> _Task details_
Only certain lines below are wanted: those starting at the line containing "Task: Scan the" and ending at the line containing "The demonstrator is", both included, each retyped exactly.

═══ Records for the exercise

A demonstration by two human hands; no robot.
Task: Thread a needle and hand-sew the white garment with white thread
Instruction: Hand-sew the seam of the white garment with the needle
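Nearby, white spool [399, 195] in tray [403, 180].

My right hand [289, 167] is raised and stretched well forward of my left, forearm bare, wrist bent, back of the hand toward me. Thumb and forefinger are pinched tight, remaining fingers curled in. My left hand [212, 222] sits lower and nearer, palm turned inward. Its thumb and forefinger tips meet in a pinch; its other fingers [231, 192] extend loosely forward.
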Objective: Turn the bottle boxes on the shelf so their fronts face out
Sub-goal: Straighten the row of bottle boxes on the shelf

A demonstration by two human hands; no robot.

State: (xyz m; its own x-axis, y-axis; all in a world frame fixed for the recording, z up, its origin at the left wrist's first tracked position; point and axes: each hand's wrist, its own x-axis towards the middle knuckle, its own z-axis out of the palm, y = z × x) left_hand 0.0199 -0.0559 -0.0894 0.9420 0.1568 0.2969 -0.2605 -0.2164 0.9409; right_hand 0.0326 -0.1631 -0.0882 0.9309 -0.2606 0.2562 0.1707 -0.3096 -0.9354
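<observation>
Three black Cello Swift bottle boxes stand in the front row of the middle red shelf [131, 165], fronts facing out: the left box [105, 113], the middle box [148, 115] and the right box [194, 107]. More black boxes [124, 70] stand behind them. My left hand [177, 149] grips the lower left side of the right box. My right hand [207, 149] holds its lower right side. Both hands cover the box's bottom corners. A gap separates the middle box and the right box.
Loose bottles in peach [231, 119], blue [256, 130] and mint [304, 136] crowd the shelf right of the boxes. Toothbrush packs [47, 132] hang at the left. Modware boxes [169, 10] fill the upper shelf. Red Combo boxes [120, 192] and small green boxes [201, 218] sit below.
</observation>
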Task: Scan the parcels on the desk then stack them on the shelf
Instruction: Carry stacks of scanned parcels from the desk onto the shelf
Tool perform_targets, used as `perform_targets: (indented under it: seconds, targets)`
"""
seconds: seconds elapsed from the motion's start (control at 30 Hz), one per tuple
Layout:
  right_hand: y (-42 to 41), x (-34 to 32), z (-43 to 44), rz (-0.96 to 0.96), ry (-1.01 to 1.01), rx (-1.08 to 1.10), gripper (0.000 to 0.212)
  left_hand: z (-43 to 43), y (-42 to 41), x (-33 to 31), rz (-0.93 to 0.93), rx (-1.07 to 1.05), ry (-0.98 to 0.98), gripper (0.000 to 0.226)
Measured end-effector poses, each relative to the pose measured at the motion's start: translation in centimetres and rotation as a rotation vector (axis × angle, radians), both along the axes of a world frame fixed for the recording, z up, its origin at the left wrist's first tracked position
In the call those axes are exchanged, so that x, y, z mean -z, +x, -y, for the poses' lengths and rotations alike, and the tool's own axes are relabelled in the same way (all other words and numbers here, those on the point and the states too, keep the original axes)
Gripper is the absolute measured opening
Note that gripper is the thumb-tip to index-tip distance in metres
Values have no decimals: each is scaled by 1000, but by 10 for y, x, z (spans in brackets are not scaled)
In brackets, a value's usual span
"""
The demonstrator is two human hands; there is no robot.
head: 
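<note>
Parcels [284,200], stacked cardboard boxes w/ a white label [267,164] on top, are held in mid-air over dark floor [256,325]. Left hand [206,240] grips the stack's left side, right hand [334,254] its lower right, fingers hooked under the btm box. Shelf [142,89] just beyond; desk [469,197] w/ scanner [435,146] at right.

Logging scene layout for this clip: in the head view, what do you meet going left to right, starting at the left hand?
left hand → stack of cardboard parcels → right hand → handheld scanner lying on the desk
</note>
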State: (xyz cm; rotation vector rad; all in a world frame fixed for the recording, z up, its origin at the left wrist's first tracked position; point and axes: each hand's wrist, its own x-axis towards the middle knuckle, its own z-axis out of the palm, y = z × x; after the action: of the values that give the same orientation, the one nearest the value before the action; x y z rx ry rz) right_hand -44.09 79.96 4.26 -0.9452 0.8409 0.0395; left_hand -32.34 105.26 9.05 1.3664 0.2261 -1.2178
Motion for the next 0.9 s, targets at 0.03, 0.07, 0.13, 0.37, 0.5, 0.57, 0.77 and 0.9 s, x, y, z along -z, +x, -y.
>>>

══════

> _Problem solution_
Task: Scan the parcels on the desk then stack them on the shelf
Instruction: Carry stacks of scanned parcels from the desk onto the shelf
Tool perform_targets, used as `perform_targets: (indented under it: seconds, targets)`
"""
seconds: seconds elapsed from the motion's start (control at 30 Hz), one per tuple
Layout:
  right_hand: y (-42 to 41), x (-34 to 32), z (-43 to 44), rz (-0.96 to 0.96), ry (-1.01 to 1.01), rx (-1.08 to 1.10), gripper (0.000 to 0.212)
  left_hand: z (-43 to 43), y (-42 to 41), x (-33 to 31), rz (-0.93 to 0.93), rx (-1.07 to 1.05), ry (-0.98 to 0.98), gripper (0.000 to 0.226)
Measured end-effector poses, each relative to the pose measured at the motion's start: translation in centimetres and rotation as a rotation vector (axis × angle, radians), both along the axes of a world frame fixed for the recording, z up, its origin at the left wrist's first tracked position
In the call those axes are exchanged, so that x, y, z mean -z, +x, -y, for the poses' lengths and rotations alike, and the tool's own axes are relabelled in the same way (all other words and numbers here, those on the point and the states too, keep the original axes)
Gripper is the absolute measured opening
Note that gripper is the thumb-tip to index-tip distance in metres
Values have no decimals: each is scaled by 1000, but by 10 for y, x, z (spans in brackets are not scaled)
In brackets, a value's usual span
"""
The demonstrator is two human hands; there is no robot.

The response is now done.